Additional considerations for Ticketmaster’s design#
We can still improve on this design in some ways:
Time-out mechanism#
An active reservation system holds seats for a set period to prevent double booking. Implementing a time-out ensures that reserved seats are released if payment isn’t completed within the time frame.
For example, Ticketmaster might hold a reserved seat for 10 minutes. If the user doesn’t pay within this period, the reservation is automatically canceled, and the seat becomes available for others to book. This is often implemented using background tasks or scheduled jobs that periodically check for expired reservations.
Data structures#
Track seat reservations using hash maps or in-memory data stores, enabling fast lookups and releasing expired holds.
Hash maps or in-memory data stores like Redis are excellent choices. For instance, each seat can be represented as a key in the hash map, with its value indicating the reservation status (e.g., “available,” “reserved,” “booked”). This allows the system to quickly check a seat’s availability and update its status when a reservation is made, confirmed, or canceled.
Handling wait-lists#
Popular events often sell out, leaving many users disappointed. A wait-list service provides a fair way to manage this demand. Implement a priority queue to manage the wait-list and notify users if seats become available.
A priority queue is a suitable data structure to manage the wait-list efficiently. This ensures that users who join the wait-list earlier get priority when seats become available. For example, if someone cancels their booking, the system can automatically offer the seat to the first person on the wait-list.
Message queue integration #
Use a message queue (e.g., RabbitMQ) to handle wait-list notifications and seat availability updates.

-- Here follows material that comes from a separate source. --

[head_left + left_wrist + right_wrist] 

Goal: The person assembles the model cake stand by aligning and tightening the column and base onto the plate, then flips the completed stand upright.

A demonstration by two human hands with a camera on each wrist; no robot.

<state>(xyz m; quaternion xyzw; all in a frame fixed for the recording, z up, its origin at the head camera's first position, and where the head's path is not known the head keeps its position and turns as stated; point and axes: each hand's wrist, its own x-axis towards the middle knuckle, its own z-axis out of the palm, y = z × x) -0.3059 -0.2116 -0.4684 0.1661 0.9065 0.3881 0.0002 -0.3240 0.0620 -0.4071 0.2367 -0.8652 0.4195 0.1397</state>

A message queue can handle wait-list notifications and seat availability updates in a ticketing system. When seats become available, the system can send messages to the queue. Consumers (i.e., wait-listed users) can receive these messages and attempt to book the seats. This decouples the different components of the system, improving scalability and reliability.
This kind of discussion is important at the end of your System Design interview when you are evaluating your design.
Challenges in Ticketmaster’s design#
Ticketmaster is a unique System Design problem due to the challenges it presents. It is quite different from the usual System Design problems like designing social media apps (Instagram, Twitter/X), streaming services (YouTube, Netflix), Ride-hailing apps (Uber, Lyft), etc., because it relies on high concurrency to be considered functional.
Concurrency handling#
Handling concurrent requests for the same seats can lead to conflicts and potential overselling.
Solutions#
Optimistic locking: This method uses versioning to detect conflicts. A version field is attached to each seat record. When a user initiates a booking, the system records the initial version. Upon booking confirmation, the system checks if the version remains unchanged. If modified, the transaction is rolled back, indicating another user has acquired the seat.
Pessimistic locking: This approach employs exclusive locks on seat records. When a user initiates a booking, the system acquires a lock on the corresponding seat record. Other transactions attempting to access the same record are blocked or queued until the lock is released. This guarantees exclusive access but can increase latency, particularly under high contention.
Distributed locking: A centralized lock manager is necessary for distributed systems. Tools such as Redis or Zookeeper can fulfill this role. When a user attempts to book a seat, the system acquires a distributed lock associated with that seat. This lock is managed across all servers, preventing concurrent access from any user regardless of their connection point.